• WHAT THIS TASK INVOLVES:
Within the records, find every line that includes the word "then" and copy it.

EXERCISE MATERIAL Block Start

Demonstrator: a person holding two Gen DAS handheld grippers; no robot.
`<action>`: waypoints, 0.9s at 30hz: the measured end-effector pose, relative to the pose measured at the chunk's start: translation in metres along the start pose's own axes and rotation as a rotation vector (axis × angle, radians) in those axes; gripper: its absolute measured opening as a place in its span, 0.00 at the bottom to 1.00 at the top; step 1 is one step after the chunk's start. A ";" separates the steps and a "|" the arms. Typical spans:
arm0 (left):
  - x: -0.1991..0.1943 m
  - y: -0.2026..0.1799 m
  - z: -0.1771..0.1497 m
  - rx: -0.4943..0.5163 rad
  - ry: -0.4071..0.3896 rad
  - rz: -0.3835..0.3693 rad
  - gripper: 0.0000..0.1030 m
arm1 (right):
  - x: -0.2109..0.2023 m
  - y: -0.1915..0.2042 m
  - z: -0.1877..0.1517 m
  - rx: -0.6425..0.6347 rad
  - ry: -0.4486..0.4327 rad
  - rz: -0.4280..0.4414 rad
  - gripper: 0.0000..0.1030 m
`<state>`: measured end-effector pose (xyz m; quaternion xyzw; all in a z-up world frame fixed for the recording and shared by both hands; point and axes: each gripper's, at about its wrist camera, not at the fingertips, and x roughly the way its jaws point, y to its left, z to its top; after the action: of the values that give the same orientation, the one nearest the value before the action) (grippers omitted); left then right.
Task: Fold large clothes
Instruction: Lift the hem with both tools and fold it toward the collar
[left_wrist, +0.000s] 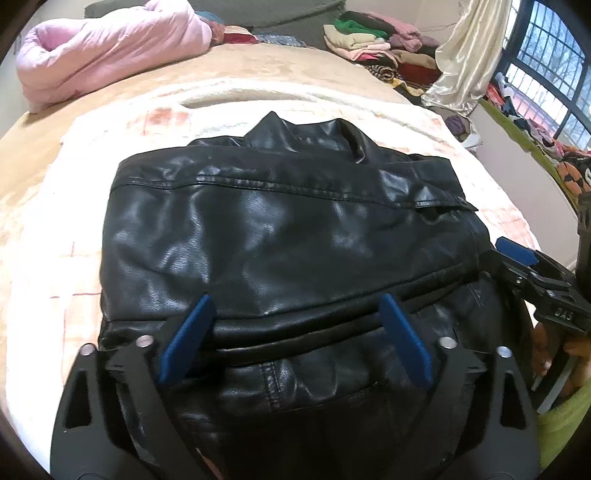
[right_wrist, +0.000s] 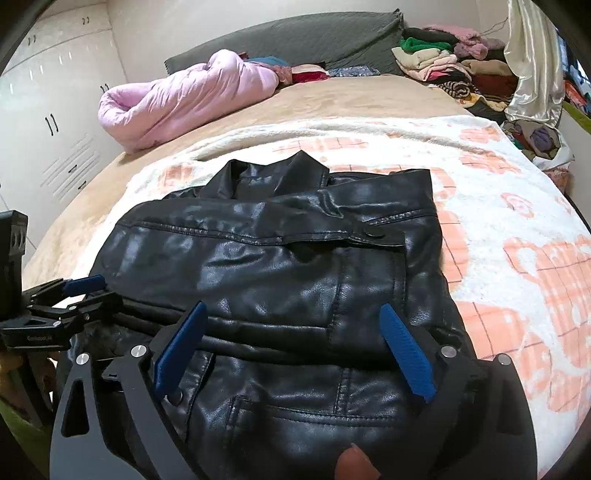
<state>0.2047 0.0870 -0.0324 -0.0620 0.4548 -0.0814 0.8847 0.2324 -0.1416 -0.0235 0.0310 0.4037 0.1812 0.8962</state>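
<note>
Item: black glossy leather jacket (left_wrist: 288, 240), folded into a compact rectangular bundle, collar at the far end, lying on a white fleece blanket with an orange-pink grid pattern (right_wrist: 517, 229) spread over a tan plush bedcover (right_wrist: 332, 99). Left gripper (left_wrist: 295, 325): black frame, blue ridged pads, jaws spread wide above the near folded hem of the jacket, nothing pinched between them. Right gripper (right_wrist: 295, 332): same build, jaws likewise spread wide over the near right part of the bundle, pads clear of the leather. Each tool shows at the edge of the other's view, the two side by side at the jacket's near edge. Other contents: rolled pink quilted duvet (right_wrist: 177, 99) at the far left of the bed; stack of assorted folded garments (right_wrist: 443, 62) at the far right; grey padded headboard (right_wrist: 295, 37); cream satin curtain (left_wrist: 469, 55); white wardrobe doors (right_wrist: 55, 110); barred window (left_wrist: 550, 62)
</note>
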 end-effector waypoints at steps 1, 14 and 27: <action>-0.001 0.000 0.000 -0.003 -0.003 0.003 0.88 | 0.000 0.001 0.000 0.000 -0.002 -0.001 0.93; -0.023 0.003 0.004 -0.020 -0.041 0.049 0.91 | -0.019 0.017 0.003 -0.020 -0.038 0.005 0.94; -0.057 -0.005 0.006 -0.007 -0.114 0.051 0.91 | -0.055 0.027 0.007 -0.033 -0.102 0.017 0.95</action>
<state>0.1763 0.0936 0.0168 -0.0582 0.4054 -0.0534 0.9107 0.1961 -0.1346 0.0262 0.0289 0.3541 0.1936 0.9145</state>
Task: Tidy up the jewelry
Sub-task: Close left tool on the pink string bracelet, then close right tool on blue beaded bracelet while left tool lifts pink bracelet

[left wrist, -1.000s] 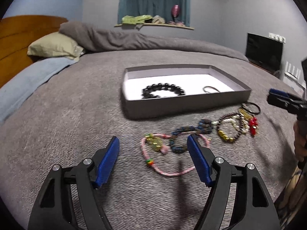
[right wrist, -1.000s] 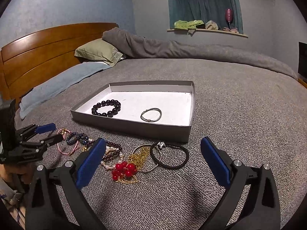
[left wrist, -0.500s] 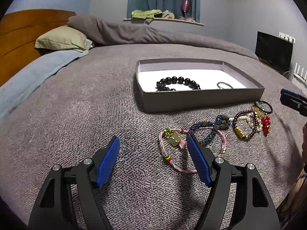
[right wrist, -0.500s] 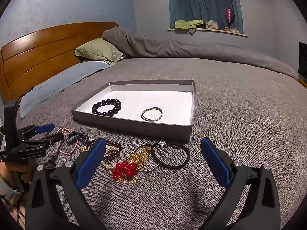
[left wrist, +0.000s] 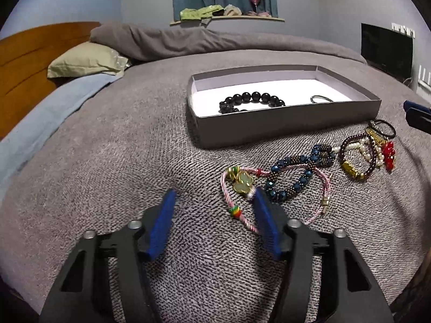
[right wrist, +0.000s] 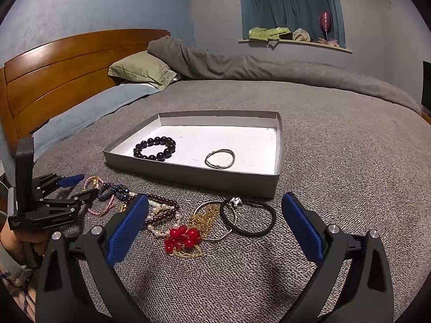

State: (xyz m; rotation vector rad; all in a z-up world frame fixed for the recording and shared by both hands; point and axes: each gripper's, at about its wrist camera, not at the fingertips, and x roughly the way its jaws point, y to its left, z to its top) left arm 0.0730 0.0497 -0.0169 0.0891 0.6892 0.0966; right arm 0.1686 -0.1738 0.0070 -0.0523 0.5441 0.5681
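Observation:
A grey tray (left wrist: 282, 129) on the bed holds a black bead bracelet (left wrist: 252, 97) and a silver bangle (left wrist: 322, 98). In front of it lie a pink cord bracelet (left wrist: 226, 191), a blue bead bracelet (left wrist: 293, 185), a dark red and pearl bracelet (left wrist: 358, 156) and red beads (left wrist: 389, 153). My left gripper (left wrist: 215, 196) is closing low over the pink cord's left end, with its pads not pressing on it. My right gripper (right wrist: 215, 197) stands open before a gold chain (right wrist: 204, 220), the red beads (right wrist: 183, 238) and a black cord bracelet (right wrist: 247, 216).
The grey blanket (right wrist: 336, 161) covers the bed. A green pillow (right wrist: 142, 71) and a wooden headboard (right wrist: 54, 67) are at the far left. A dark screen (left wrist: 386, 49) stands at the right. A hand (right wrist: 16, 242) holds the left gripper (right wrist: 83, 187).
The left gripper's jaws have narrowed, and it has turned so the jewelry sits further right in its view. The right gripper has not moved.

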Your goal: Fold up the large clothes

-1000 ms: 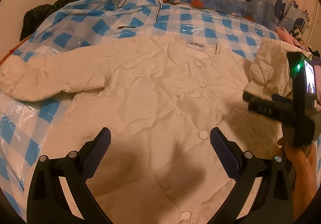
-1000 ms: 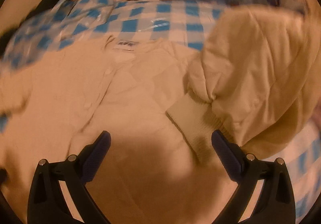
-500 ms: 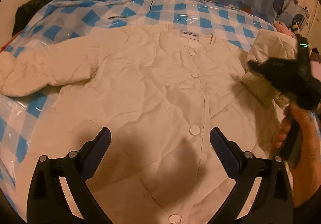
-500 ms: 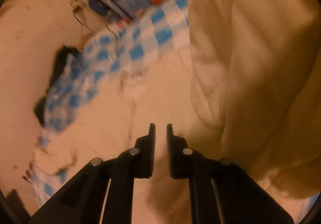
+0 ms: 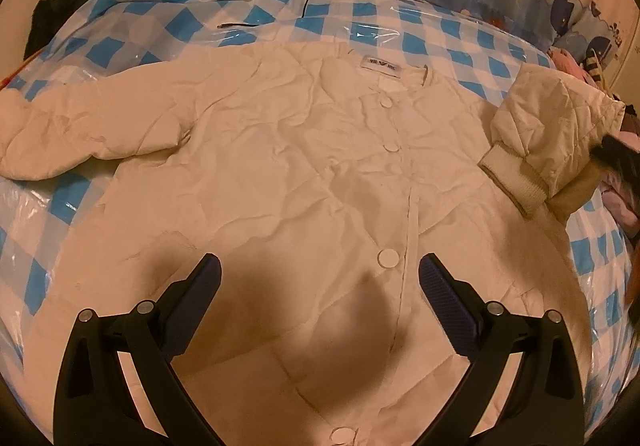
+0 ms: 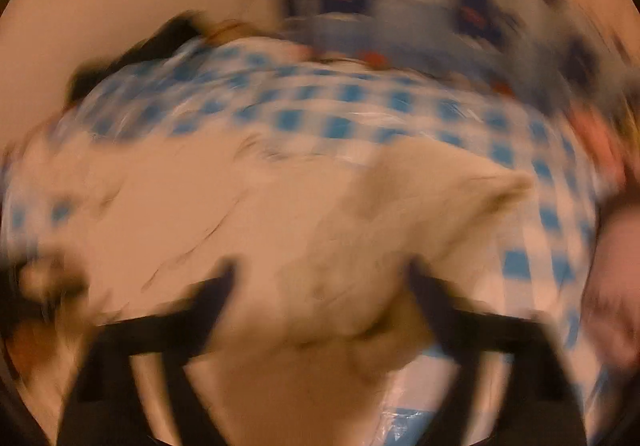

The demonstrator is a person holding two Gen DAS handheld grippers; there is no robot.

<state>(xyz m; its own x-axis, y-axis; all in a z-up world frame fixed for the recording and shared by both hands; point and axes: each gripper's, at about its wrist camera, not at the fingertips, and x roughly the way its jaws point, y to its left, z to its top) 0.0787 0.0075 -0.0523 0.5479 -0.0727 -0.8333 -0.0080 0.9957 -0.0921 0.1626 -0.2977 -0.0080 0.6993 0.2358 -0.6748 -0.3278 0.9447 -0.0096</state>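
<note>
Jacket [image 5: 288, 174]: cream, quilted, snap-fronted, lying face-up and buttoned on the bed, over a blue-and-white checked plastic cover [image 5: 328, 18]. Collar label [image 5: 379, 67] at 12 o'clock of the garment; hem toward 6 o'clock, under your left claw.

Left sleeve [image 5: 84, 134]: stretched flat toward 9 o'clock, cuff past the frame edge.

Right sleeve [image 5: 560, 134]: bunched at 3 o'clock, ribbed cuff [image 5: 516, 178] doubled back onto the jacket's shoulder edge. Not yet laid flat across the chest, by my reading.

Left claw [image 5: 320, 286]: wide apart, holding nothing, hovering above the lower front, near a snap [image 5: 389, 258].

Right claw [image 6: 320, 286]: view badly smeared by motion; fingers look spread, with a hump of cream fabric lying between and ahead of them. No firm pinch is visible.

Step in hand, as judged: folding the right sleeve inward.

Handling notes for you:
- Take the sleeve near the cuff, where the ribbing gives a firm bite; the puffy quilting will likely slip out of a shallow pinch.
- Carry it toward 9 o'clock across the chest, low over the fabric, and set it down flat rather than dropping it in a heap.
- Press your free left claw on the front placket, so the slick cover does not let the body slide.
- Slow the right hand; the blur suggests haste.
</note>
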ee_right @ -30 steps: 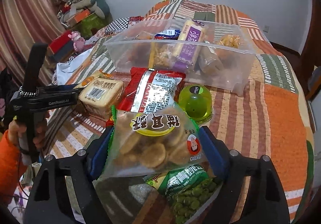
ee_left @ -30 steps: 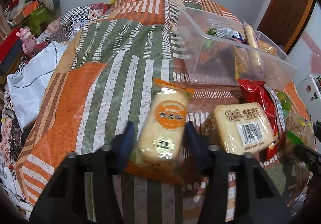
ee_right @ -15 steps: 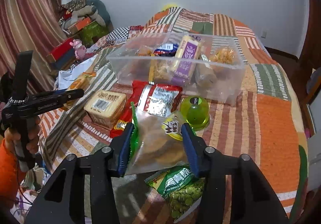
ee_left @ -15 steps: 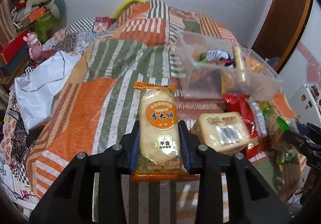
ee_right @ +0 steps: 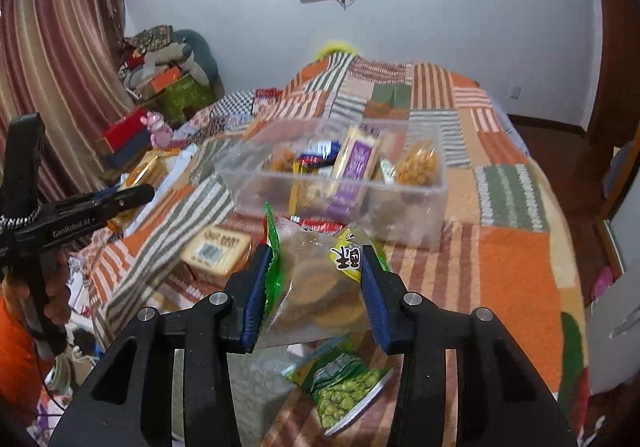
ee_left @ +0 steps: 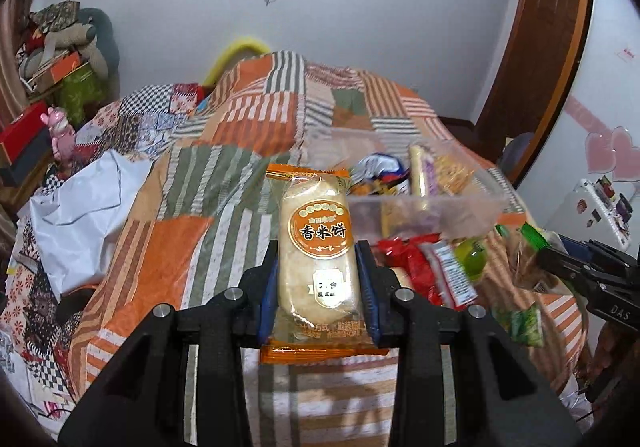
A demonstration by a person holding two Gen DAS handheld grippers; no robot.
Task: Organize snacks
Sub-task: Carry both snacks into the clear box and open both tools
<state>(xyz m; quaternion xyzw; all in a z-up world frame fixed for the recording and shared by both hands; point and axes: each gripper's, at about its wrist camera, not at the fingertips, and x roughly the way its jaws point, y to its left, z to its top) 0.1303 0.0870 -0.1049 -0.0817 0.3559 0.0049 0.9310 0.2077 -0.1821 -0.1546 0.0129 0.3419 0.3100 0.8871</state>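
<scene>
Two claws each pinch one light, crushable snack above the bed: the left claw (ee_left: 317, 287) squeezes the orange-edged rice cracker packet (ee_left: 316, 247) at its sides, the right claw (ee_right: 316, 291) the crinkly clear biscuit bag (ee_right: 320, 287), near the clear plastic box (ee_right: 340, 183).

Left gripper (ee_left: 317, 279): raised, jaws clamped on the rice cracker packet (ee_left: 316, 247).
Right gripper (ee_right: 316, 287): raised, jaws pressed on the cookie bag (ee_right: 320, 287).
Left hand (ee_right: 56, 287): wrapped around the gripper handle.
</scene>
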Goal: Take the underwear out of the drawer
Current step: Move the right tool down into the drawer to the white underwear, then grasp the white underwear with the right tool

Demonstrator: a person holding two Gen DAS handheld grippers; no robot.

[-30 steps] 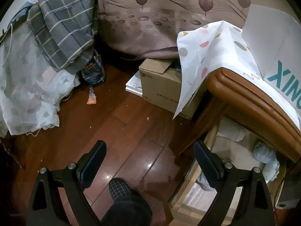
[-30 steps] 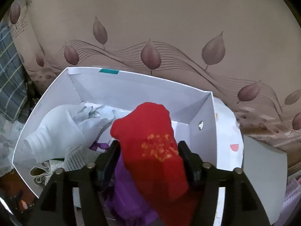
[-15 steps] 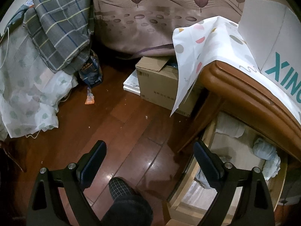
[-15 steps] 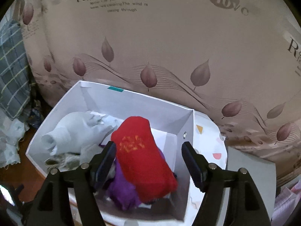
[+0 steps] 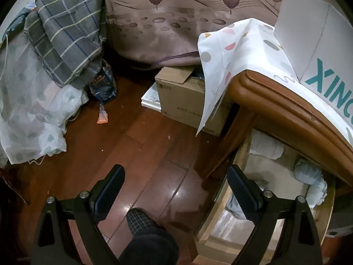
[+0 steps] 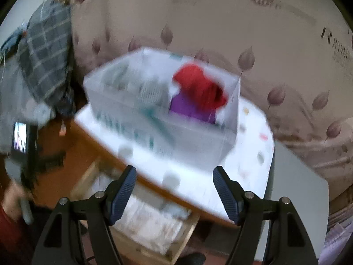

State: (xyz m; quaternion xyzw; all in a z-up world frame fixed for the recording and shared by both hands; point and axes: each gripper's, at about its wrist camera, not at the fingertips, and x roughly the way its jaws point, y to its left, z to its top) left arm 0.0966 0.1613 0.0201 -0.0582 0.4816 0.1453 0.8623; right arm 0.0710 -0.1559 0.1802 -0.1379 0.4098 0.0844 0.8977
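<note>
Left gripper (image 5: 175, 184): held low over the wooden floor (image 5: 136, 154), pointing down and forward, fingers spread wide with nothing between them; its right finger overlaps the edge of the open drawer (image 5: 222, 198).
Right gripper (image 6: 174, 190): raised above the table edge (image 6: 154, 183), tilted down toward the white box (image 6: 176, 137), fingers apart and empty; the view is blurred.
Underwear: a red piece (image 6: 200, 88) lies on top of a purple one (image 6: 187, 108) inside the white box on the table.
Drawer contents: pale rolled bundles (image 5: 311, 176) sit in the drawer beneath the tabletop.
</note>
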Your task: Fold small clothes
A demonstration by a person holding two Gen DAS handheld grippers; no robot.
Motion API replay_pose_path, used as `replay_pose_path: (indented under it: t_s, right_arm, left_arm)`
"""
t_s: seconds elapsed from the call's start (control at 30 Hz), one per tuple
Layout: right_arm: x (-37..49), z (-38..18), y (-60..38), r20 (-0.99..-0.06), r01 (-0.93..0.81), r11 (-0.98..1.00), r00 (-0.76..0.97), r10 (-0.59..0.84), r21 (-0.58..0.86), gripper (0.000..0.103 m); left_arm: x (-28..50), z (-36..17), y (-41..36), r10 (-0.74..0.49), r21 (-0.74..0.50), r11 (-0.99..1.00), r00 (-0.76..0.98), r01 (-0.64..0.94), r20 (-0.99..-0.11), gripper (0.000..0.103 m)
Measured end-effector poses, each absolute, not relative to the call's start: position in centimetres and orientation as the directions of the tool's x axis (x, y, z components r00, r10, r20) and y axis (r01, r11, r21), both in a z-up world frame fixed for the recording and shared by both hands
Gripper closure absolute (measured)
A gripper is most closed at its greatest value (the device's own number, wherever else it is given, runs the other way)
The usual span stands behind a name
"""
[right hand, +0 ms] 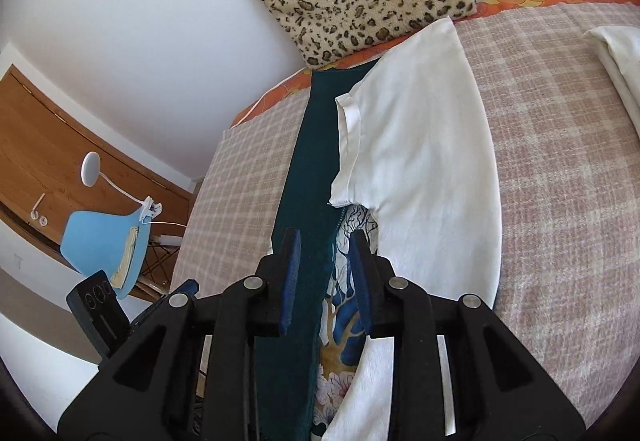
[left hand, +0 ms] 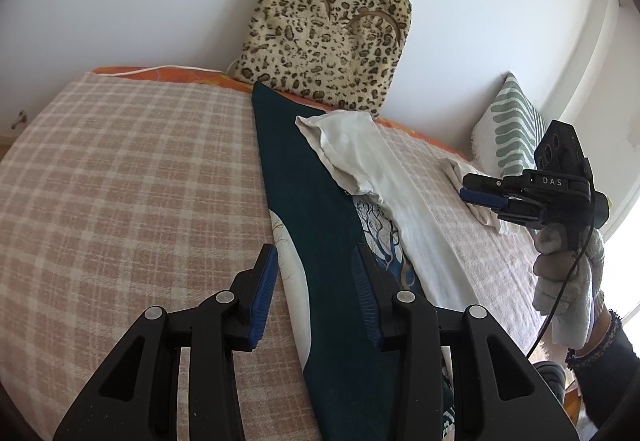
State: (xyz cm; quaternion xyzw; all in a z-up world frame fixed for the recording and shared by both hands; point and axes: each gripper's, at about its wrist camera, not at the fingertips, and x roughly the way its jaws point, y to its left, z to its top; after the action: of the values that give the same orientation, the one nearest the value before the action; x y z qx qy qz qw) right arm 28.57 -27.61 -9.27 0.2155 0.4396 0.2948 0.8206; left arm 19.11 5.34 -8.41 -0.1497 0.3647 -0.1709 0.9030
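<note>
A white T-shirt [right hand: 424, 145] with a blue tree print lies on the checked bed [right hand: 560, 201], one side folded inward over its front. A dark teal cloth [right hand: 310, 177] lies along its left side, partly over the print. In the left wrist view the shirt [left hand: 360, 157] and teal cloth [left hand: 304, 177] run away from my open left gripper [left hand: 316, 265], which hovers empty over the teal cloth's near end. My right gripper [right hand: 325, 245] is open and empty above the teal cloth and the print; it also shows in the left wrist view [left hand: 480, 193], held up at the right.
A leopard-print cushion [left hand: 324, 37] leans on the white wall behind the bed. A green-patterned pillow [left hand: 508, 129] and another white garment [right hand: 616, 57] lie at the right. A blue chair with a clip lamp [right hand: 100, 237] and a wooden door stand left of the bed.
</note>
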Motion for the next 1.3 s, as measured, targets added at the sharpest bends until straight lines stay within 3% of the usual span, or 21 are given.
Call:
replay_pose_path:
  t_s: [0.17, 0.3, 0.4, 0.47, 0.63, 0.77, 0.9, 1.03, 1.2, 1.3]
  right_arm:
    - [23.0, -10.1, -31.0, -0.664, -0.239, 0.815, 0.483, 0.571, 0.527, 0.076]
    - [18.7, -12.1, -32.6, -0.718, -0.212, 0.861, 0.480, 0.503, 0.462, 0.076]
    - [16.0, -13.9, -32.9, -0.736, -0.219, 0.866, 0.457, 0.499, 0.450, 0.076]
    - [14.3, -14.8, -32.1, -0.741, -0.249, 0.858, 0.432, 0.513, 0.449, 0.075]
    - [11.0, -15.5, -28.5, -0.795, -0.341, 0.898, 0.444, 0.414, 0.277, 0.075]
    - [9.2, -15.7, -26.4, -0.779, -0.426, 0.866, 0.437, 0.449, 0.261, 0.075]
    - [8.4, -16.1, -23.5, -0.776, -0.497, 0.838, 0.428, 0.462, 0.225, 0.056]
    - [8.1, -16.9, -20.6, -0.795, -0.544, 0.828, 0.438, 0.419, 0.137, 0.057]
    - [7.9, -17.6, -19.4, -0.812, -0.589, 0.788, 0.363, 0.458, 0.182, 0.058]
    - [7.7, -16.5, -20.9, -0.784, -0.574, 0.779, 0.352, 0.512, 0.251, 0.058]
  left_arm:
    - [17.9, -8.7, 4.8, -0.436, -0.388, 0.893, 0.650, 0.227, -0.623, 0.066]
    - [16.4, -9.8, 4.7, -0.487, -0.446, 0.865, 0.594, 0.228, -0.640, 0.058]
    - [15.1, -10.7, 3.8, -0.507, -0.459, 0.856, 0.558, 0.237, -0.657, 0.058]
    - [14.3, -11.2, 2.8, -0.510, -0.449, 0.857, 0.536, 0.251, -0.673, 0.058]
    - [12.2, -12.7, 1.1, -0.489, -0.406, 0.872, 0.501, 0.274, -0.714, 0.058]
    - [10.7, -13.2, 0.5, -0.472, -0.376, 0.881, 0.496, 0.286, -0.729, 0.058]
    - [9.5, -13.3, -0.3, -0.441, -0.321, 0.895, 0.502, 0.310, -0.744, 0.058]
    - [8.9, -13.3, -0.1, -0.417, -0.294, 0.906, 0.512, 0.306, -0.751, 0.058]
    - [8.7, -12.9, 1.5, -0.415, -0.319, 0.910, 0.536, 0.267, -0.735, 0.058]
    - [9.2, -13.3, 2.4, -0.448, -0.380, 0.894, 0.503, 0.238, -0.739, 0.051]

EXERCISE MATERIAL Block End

• FINAL ANSWER:
`<state>`: measured end-effector pose (xyz m; quaternion xyzw; all in a z-up world frame fixed for the recording and shared by both hands; point and axes: each gripper's, at about its wrist camera, not at the fingertips, and x roughly the way its jaws point, y to its left, z to its top; after the action: of the values that give the same orientation, the one nearest the value before the action) (grippers omitted); left then right.
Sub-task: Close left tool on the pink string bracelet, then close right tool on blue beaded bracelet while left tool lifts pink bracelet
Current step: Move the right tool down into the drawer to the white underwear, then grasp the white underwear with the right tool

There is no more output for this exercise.